If you prefer a simpler command-line approach without browser automation:

In [None]:
# Install instaloader
!pip install instaloader

In [None]:
import instaloader

# Create instance
L = instaloader.Instaloader(
    download_videos=True,
    download_video_thumbnails=False,
    download_geotags=False,
    download_comments=False,
    save_metadata=False,
    compress_json=False,
)

# Login (optional, for private accounts)
# L.login(INSTAGRAM_USERNAME, INSTAGRAM_PASSWORD)

# Download from profile
# profile = instaloader.Profile.from_username(L.context, "username")
# for post in profile.get_posts():
#     L.download_post(post, target=profile.username)

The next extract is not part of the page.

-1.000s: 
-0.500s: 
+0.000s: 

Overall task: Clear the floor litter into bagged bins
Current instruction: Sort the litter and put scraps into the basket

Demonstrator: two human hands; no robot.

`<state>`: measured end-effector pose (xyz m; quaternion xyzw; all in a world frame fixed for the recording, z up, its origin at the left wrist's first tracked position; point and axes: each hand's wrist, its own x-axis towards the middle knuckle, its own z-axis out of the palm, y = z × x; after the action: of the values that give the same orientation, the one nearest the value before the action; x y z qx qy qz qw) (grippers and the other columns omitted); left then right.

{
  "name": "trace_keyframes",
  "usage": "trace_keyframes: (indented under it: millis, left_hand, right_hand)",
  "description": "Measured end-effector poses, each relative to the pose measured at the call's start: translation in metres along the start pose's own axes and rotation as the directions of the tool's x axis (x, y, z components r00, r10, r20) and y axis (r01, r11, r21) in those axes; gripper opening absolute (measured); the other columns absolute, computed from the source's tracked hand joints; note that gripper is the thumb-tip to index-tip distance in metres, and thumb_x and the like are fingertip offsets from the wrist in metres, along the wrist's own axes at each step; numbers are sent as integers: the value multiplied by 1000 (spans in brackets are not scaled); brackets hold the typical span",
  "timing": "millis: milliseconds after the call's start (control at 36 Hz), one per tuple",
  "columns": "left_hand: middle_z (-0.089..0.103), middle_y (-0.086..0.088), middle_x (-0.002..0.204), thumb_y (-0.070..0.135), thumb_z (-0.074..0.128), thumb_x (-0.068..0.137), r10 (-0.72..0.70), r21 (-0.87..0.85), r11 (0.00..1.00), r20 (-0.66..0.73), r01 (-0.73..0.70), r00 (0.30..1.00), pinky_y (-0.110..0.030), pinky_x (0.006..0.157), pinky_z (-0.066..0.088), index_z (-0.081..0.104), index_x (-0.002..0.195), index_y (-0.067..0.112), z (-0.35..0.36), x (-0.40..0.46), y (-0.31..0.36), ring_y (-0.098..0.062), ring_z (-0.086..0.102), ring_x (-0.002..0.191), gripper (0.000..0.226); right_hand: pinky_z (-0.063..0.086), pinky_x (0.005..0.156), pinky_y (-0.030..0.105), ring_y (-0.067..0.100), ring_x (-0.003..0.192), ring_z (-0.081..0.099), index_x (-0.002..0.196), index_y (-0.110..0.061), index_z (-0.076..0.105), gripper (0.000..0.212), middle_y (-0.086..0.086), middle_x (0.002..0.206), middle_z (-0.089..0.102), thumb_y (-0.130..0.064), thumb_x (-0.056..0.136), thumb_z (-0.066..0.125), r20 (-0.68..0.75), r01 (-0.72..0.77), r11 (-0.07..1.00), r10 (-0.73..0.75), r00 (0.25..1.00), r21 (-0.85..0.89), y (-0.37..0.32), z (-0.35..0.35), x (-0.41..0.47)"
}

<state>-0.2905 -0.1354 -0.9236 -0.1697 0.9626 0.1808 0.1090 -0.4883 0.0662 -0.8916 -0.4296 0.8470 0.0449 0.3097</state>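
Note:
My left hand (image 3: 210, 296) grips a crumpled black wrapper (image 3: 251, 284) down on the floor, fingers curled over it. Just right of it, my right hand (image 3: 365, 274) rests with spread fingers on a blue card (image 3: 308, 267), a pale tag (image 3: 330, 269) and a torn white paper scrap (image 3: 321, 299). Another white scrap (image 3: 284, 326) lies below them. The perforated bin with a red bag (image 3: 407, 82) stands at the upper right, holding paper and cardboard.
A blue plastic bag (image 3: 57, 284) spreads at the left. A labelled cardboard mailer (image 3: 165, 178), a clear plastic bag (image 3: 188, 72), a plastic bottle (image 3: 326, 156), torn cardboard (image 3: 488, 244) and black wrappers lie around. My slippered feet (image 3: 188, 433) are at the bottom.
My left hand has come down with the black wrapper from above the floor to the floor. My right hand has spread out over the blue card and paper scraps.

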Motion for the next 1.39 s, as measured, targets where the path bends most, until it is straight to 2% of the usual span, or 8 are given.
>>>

print("Instaloader ready to use!")

## Manual Network Tab Method

If you want to manually inspect network requests:

1. Open Instagram in your browser
2. Press F12 to open Developer Tools
3. Go to the Network tab
4. Filter by 'media' or 'video'
5. Navigate to a post
6. Look for requests ending in .mp4 (video) or from cdninstagram.com (images)
7. Right-click the request → Open in new tab
8. Save the media file

The automation above does this programmatically!

## Notes

- **Rate Limiting**: Instagram may block excessive requests. Use delays between requests.
- **Terms of Service**: Only download content you have permission to access.
- **Mobile View**: Often provides higher quality media URLs.
- **Network Monitoring**: The script captures all media URLs loaded in the browser.
- **Error Handling**: The script includes retries and error handling for robustness.